All this leftward movement in the prestige press came after journalism’s financial peak and did not cause it. Social media companies and search engines siphoned off ad revenue, Craigslist killed the classifieds section, etc. The industry was shrinking, and the number of people that could make at least a middle-class living within it was, too, with the added strain imposed by aggregation of news on free sites and the increased ability of readers to shift to non-local coverage provided by the largest outlets (NYT, WSJ, WaPo, Guardian, FT, etc.)
This downward trend in financial prospects for journalists meets with the accelerating desirability of journalist as a prestige job and the increasing number of journalists who attended a select set of colleges (Columbia, Yale, Harvard, Northwestern, Mizzou, etc.). Gone is the very-old industry joke of, “Please don’t tell my mother I’m a journalist — she thinks I play piano in a whorehouse.” Also, not gone, but largely-diminished, are the kids who graduated from state schools and worked their way up from small beats, with normie political views, because there aren’t enough newspapers and jobs anymore to provide jobs for them, and they can’t list a degree from a highly-ranked J-school on their resume, nor draw on significant networking resources.
What happens when an industry contracts is that you get a lot of people with significant professional experience applying for the same jobs. And then also a lot of kids out of school trying to get their feet in the door against that current. So to Ms. Hoyt’s point, networking is certainly very important and this does make at least not outing yourself as not having “correct” views important. But that follows on the heels of the contraction.
The impact of millennials entering the industry was also two-fold.
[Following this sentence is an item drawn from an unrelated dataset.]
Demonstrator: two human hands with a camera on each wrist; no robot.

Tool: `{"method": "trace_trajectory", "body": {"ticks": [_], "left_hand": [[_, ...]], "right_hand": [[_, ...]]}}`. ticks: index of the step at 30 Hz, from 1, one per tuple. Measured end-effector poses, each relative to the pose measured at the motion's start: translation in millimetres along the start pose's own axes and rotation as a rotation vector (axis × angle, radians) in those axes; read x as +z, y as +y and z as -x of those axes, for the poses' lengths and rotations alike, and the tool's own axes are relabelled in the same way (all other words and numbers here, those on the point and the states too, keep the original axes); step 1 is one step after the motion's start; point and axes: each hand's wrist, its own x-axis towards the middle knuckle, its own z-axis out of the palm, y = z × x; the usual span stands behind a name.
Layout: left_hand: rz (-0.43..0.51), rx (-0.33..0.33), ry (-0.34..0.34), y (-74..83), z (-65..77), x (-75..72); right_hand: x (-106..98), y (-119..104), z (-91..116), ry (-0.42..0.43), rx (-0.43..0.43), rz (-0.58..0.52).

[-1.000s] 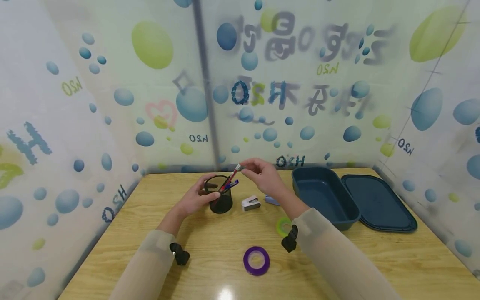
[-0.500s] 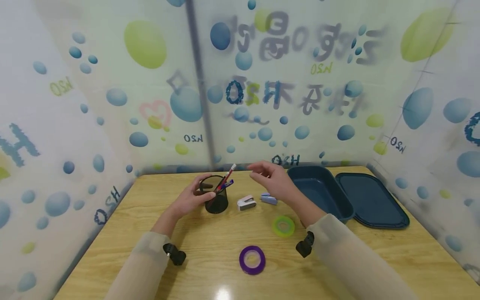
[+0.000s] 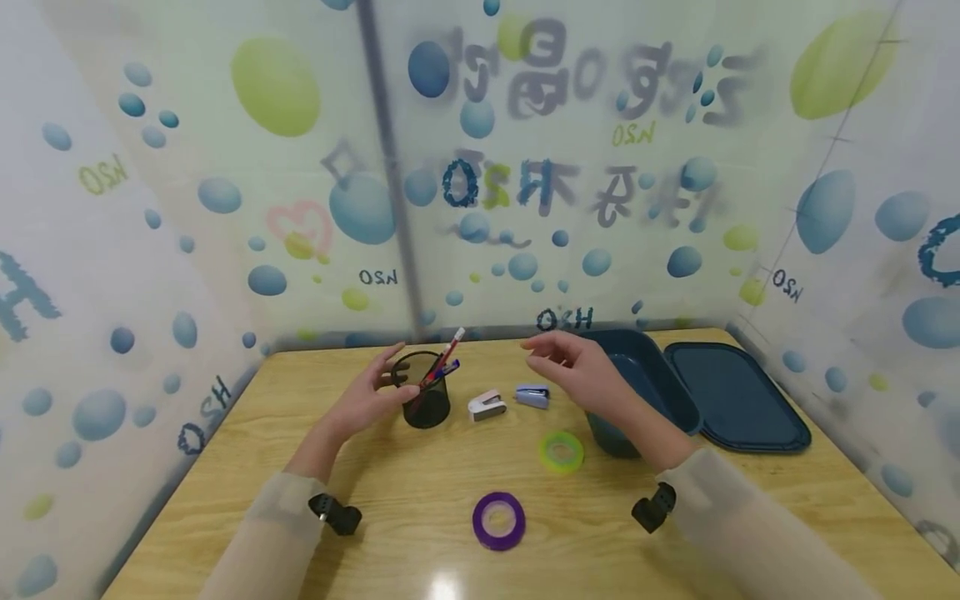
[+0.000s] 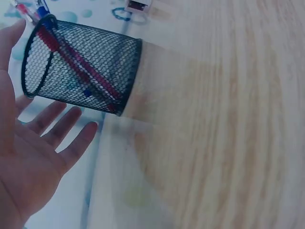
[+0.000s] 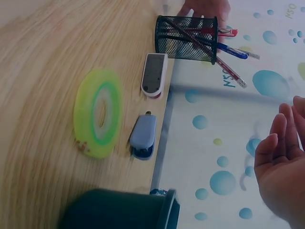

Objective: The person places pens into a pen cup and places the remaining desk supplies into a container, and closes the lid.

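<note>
A black mesh pen holder stands upright at the back left of the table. It holds a red pencil, a blue pen and a red pen. My left hand is beside the holder, thumb near its rim; in the left wrist view its fingers spread past the mesh wall without gripping it. Right of the holder, in the air before the blue box, my right hand has loosely bent fingers with nothing between them. A white stapler and a light-blue stapler lie between the hands.
A yellow-green tape roll lies in front of the light-blue stapler. Closer to me is a purple tape roll. The box's dark blue lid lies at the right. A patterned curtain hangs behind the table.
My right hand has moved right, away from the pencil's top and toward the blue box. My left hand stays by the holder, its fingers looser. The head view has turned slightly right.
</note>
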Motion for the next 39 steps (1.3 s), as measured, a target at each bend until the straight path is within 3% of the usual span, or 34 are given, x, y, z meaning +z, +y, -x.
{"method": "trace_trajectory", "body": {"ticks": [10, 14, 17, 22, 27, 30, 39], "left_hand": [[0.009, 0.092, 0.202, 17.4, 30.5, -25.0], [-0.016, 0.204, 0.303, 30.4, 43.4, -25.3], [-0.013, 0.324, 0.305, 45.2, 52.5, -20.2], [-0.020, 0.474, 0.152, 74.9, 63.2, -3.5], [-0.054, 0.540, -0.024, 93.2, 64.8, 18.4], [-0.072, 0.536, -0.119, 97.5, 64.2, 32.2], [-0.023, 0.390, -0.361, 86.9, 65.1, 63.5]], "right_hand": [[-28, 10, 30, 0.005, 0.051, 0.022], [-42, 16, 42, -0.001, 0.066, 0.035], [-54, 20, 52, 0.003, 0.089, 0.055], [-77, 27, 69, 0.039, 0.117, 0.084], [-98, 40, 84, 0.085, 0.136, 0.153], [-109, 50, 93, 0.101, 0.152, 0.212], [-139, 91, 113, 0.067, 0.253, 0.341]]}}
(1) In the digital age when revenue was tight, both traditional and online outlets noticed opinion and reaction got as many clicks as first-hand coverage and investigative journalism, and that it could hire millennials just out of school to crank the former stuff out on the cheap. Those millennials had come through American universities that had already gone through their leftward shift, and brought that political orientation with them.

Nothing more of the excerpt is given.